Perhaps our most important workstation test, SPECviewperf 2020, renders, rotates, and zooms in and out of solid and wireframe models using viewsets from popular ISV apps. We run the 1080p resolution tests based on PTC’s Creo CAD platform; Autodesk’s Maya modeling and simulation software for film, TV, and games; and Dassault Systemes’ SolidWorks 3D rendering package. The more frames per second, the better.
The ThinkPad P17 Gen 2 is the second- or third-fastest mobile workstation we’ve tested, more than able to make mincemeat of formidable visual rendering or number-crunching tasks. It’s a bruiser, but its raw power and handsome display make it a mighty partner when you’re tackling tough jobs.
Battery and Display Tests
We test laptops’ battery life by playing a locally stored 720p video file (the open-source Blender movie Tears of SteelTears of Steel) with display brightness at 50% and audio volume at 100%. We make sure the battery is fully charged before the test, with Wi-Fi and keyboard backlighting turned off.
We also use a Datacolor SpyderX Elite monitor calibration sensor and its Windows software to measure a laptop screen’s color saturation—what percentage of the sRGB, Adobe RGB, and DCI-P3 color gamuts or palettes the display can show—and its 50% and peak brightness in nits (candelas per square meter).
The P17 posted the shortest battery life in the group, but laptop workstations are almost always plugged in for long workloads of 3D rendering or data analysis and a 17.3-inch workstation is even less likely to be unplugged than a 15.6-inch one, so we won’t complain.
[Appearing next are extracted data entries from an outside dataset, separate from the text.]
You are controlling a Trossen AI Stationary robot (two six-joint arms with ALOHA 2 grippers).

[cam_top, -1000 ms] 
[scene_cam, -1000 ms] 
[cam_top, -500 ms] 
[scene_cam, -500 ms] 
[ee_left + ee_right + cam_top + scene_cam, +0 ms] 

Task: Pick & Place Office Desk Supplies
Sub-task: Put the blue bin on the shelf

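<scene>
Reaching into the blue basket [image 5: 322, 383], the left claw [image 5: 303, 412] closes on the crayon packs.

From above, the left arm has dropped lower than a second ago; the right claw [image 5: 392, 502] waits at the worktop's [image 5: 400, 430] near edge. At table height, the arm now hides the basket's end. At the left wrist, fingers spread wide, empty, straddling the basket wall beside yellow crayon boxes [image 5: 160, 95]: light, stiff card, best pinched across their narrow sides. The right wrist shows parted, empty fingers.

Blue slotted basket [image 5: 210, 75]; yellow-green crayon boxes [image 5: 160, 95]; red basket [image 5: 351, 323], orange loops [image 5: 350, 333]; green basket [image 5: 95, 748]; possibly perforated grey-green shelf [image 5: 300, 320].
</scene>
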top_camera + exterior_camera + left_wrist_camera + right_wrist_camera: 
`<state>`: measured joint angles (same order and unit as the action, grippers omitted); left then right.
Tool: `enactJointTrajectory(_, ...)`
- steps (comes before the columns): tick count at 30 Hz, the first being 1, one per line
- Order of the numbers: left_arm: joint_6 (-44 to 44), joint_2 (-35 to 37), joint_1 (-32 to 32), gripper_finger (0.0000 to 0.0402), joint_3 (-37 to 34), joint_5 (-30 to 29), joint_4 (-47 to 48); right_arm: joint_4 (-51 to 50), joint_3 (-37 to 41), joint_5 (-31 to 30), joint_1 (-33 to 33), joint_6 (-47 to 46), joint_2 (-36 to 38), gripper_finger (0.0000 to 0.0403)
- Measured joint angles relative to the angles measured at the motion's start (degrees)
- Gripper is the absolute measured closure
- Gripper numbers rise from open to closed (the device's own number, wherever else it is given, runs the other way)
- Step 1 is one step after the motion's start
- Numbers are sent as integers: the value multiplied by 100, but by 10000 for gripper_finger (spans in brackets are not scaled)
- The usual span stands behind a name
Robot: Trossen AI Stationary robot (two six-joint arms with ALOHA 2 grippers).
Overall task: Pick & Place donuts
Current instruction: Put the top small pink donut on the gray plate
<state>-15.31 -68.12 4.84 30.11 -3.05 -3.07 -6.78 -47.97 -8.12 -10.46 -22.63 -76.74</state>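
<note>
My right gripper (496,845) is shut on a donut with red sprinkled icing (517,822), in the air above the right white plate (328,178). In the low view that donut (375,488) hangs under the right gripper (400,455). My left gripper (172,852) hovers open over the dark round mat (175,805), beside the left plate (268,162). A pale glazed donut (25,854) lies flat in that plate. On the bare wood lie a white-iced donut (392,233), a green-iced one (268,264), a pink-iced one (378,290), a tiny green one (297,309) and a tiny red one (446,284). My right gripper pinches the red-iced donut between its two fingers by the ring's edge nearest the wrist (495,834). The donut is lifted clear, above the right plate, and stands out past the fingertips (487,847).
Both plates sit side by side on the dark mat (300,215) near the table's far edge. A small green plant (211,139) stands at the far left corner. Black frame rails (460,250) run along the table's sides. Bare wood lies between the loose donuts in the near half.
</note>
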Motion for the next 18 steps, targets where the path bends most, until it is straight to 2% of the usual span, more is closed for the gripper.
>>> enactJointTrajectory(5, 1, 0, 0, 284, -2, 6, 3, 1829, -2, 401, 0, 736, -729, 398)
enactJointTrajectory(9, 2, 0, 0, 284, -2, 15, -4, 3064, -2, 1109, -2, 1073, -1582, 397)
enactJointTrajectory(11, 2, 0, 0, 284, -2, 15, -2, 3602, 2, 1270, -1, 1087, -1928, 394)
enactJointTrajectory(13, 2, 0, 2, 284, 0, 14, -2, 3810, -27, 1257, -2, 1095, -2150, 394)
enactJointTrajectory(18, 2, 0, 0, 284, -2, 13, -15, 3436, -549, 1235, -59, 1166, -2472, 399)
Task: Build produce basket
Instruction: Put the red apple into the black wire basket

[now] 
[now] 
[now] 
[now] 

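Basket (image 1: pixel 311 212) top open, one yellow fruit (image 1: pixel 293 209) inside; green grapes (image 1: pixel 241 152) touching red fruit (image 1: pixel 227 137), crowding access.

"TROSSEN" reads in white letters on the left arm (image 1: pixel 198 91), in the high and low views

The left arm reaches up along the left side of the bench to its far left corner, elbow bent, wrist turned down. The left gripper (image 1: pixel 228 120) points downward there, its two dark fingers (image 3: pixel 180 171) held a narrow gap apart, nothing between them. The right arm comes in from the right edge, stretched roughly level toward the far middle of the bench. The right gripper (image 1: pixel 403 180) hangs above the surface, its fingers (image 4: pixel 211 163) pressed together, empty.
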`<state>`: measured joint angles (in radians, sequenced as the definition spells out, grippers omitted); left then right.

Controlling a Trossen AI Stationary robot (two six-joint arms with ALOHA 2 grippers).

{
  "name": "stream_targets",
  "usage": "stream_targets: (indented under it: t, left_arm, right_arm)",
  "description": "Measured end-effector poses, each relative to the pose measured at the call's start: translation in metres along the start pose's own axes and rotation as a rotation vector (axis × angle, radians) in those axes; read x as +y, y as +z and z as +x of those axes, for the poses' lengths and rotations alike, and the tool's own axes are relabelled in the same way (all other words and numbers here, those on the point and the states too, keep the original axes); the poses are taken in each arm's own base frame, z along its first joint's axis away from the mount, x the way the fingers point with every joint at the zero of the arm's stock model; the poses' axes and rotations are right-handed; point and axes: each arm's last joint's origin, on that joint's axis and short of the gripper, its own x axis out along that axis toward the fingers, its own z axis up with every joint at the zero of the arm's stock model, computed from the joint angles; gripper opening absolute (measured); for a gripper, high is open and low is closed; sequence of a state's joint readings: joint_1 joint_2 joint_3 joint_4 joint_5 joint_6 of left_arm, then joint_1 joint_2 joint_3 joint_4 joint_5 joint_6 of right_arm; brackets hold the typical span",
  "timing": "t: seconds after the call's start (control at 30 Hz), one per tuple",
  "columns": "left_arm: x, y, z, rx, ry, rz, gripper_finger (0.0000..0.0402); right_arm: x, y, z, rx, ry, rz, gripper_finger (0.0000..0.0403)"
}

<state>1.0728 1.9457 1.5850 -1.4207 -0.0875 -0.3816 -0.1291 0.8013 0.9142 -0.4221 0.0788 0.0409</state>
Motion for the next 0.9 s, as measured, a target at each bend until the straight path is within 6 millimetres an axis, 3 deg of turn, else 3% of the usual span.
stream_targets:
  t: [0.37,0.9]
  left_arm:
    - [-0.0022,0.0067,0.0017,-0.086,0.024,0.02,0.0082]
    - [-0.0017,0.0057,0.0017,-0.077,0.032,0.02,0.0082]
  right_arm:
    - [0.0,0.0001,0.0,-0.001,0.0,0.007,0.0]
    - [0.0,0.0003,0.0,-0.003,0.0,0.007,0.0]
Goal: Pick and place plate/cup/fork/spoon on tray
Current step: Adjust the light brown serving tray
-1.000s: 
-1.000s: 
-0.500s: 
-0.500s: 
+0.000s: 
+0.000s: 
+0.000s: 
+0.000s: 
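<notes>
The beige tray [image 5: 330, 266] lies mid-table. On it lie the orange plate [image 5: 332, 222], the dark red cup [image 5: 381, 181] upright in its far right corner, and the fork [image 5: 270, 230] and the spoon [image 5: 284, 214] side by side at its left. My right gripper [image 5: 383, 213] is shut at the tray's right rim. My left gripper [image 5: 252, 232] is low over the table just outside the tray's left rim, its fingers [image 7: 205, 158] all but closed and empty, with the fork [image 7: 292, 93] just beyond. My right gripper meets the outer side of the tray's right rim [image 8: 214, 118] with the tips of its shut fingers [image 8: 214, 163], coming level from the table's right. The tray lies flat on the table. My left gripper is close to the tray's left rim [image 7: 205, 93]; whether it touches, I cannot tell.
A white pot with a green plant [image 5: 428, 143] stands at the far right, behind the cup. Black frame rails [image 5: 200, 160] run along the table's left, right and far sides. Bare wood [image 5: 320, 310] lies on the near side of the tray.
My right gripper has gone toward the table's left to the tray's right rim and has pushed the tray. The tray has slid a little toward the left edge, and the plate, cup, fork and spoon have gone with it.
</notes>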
Its splendid screen brightness and color depth was rivaled only by the Fury’s DreamColor display.
ISV Apps Meet Mechagodzilla
The only thing that keeps the Lenovo ThinkPad P17 Gen 2 from claiming an Editors’ Choice award is its colossal bulk; unless you truly want a plus-size screen, there’s no need to punish yourself by carrying this beefy workstation when equal or nearly equal power is available in lighter packages. (The ThinkPad P1 Gen 4 is literally less than half the weight.)
But the P17’s performance is faultless and its display tops the charts for quality as well as surface area. Got unlimited work to do? Get an unlimited laptop.